You are so strong! You are worthy of the life you thought you had and you are worthy of love. A greater love than this. You made he best decision for your life by leaving. But being with him wasn’t pointless, it helped you to find who you are and become the strong woman that was able to walk away. After an hour! Others would’ve come here asking for help for what to do after finding out but you, this amazing strong woman, left on your own and are coming here to ask for guidance on how to feel better. 

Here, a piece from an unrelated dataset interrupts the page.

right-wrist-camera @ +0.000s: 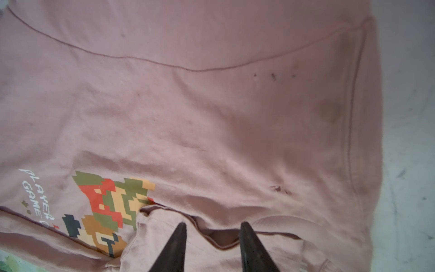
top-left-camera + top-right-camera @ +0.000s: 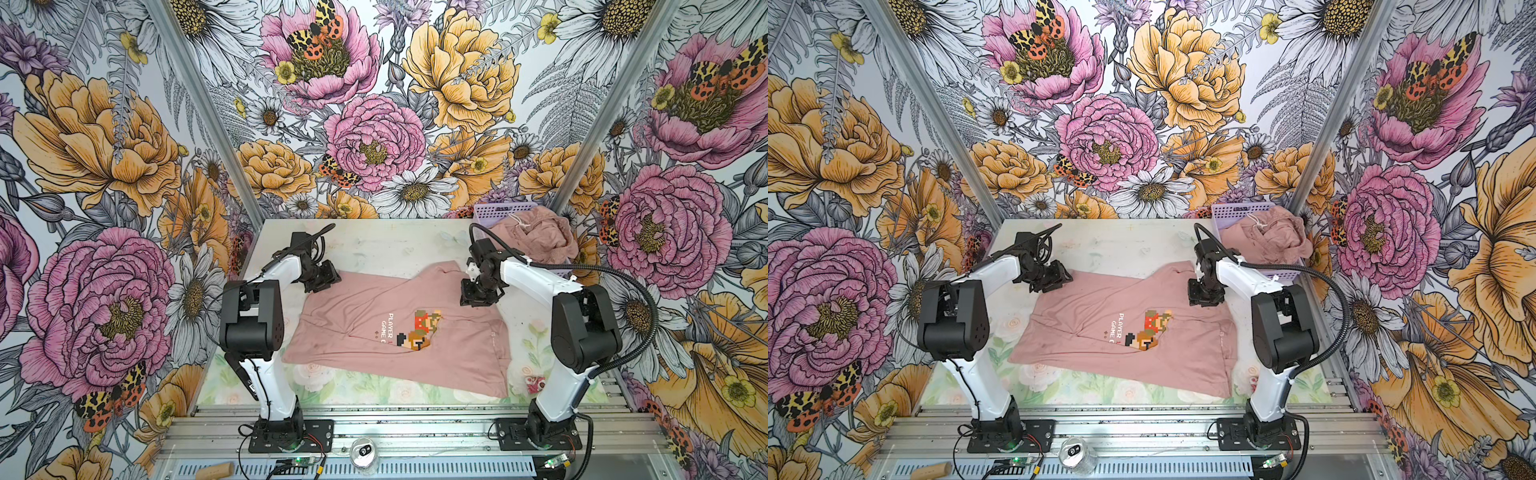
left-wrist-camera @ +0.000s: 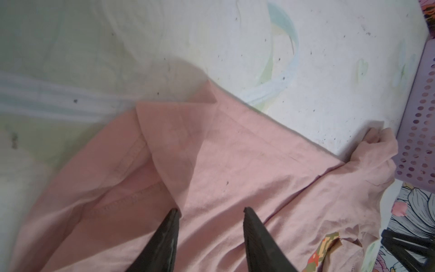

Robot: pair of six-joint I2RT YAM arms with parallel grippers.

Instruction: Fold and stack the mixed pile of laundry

Please see how strong you are. And please see your therapist. There is a lot to work through here before you will be able to trust again, but you can, and will be okay. Better than okay. We are here for you, Bee. Pm me if you need to. 

Post # 11
Member
571 posts
Busy bee

dachmomma :  CALL THE POLICE. He should not be in contact with these children, EVER. He is sick in the head and needs professional help. They ALWAYS start out by saying they will never meet up with a child, and their desires eventually get the best of them and they do. Can you really live with the thought of him touching a child and knowing you could have prevented it???

You need to get into therapy ASAP for this. You were lied to and maniputaled by psychopathic pedophile, THIS IS NOT YOUR FAULT. You are worthy of love, BUT this wasnt love, this was manipulation and him pretending to be the guy you deserve. You can’t go from 100 to 0 when you truly thought you loved someone. That does not make you sick like him, but you KNOW the right thing to do and it does make it disturbing if you dont do it. Listen to your head, not your heart. Broken hearts heal with time, but a child’s life could be ruined forever. 

Post # 12
Member
1033 posts
Bumble bee
  • Wedding: September 2010

I’m so sorry, bee. It is really SO SO SO terrible to find out that someone you thought you knew/trusted is actually a terrible person. I am so glad you dumped him immediatly. Stay strong, bring someone with you if you need to (you never know, he might get violent, even if he’s never been violent before).

Post # 13
Member
2737 posts
Sugar bee
  • Wedding: September 2014

dachmomma :  I’m so sorry. I can only imagine what a horrible shock this must have been. Can you bring someone with you for support when you go back to the house to get your things? A family member or friend?

Post # 14
Member
378 posts
Helper bee
  • Wedding: October 2016

You are amazing for leaving him on the spot, you have your self confidence that you are taking with you from the relationship. This incident hasnt and wont take that from you!

I’m sorry for what you are going through, but you will get through it! 

Post # 15
Member
2512 posts
Sugar bee

I would first gather your bearings. That’s quite a shock. This does not reflect on you, he’s the perv. You are so strong. You saw what it was and without hesitation you did the right thing. There’s just one more right thing you need to do, you need to call the police. You need to report him because his behavior will likely only escalate. 

You then need to see if you can have the police they’re when you get your stuff. That will help. Then have a lawyer deal with the property and you can be free of him. 

I’m so so so sorry this happened. It’s heartbreaking in a strange way. But now after contacting the police, you need to take care of you. This was quite a blow so you deserve some time to find your place in your world again. You can do this. Hugs.